How Do You Urge a Policy Challenge?
Remind judges that the Sentencing Commission 'has never explained the rationale underlying any of its identified specific offense characteristics, why it has elected to identify certain characteristics and not others, or the weights it has chosen to assign to each identified characteristic.' Adelson, 441 F. Supp. 2d at 510. Instead, 'penalty ranges for federal economic offenses seem almost whimsical, owing more to the political enthusiasm of the moment they were enacted' than any reasoned judgment. Frank O. Bowman, III, Coping with 'Loss': A Re-Examination of Sentencing Federal Economic Crimes Under the Guidelines, 51 Vand. L. Rev. 461, 481 (1998).

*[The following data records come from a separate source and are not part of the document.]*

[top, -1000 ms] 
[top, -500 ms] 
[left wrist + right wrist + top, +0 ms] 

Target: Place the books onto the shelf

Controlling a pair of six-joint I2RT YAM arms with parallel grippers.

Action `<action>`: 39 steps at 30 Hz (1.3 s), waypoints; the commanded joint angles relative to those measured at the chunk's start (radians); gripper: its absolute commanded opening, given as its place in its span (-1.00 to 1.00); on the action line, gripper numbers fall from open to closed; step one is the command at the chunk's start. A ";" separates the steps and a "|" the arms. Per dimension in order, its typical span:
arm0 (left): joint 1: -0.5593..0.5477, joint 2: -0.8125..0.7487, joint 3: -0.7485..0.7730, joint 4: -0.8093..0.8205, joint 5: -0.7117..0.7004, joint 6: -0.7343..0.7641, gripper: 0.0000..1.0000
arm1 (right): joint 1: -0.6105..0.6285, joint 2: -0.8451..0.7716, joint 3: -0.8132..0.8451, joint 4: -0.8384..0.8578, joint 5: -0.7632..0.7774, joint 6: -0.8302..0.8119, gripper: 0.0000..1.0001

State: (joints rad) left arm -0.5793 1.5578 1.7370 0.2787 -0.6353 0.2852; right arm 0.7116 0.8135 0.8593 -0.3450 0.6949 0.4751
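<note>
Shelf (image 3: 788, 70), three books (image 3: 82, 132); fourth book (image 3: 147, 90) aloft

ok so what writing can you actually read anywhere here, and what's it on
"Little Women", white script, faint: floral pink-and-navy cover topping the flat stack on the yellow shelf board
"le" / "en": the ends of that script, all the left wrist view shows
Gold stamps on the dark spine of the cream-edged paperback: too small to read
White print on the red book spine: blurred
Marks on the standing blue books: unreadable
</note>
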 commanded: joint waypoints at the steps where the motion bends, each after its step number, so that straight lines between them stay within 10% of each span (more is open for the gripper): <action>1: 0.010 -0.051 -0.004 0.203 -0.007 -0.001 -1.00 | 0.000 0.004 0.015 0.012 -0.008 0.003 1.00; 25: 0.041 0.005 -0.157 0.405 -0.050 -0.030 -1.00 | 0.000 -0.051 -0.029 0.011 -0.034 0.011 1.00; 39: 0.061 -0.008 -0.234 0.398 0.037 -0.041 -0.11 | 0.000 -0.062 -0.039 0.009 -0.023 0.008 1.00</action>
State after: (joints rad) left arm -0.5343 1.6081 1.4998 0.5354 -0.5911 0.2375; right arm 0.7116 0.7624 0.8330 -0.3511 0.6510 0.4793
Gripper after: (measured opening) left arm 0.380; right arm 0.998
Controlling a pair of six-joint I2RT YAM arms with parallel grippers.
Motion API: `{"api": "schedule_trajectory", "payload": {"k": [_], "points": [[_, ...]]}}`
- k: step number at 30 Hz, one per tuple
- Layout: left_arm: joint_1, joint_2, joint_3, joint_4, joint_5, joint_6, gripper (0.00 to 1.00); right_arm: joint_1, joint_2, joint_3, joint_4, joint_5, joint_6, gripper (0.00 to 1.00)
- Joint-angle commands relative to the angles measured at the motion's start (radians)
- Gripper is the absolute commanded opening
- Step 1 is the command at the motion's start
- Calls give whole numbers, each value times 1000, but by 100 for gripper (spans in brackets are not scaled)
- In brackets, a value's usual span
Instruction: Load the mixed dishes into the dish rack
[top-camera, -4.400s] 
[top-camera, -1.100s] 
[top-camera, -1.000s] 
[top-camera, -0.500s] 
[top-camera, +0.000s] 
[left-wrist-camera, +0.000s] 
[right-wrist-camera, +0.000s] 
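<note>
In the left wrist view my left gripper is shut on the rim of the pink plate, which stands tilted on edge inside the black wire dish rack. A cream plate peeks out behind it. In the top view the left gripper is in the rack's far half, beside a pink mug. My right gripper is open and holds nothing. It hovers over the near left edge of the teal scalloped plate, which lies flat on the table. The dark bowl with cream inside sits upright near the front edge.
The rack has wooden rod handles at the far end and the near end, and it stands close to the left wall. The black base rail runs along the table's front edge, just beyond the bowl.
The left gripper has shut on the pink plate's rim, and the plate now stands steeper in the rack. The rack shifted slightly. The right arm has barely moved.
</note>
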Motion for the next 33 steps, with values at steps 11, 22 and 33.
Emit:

Against this background, statistics and academic literature can be used to challenge the Guidelines. For example, research reflects that a perceived risk of imprisonment is a greater deterrent than the potential length of the sentence. See, e.g., David Weisburd et al., Specific Deterrence in a Sample of Offenders Convicted of White-Collar Crimes, 33 Criminology 587, 599 (1995). Additionally, some expert testimony about crime control and recidivism rates undercuts specific policy judgments underlying the Guidelines. See, e.g., Elizabeth Szockyj, Imprisoning White Collar Offenders?, 23 S. Ill. U. L.J. 485, 492 (1998).
Longstanding judicial practice in sentencing embodies a policy judgment that differs from the Sentencing Commission's. Pre-Guidelines sentencing reflected a policy against jail time for most white-collar defendants. See Breyer, 17 Hofstra L. Rev. at 20. The Guidelines, however, mandate sentences that are 'vastly higher than what had been the practice,' as Justice Scalia noted during the oral argument of Gall v. United States, No. 06-7949 (Oct. 2, 2007). Attorneys should argue for a return to the earlier policy. Likewise, the post-Guidelines sentencing practices of many courts provide a basis for urging a different policy choice than the Guidelines.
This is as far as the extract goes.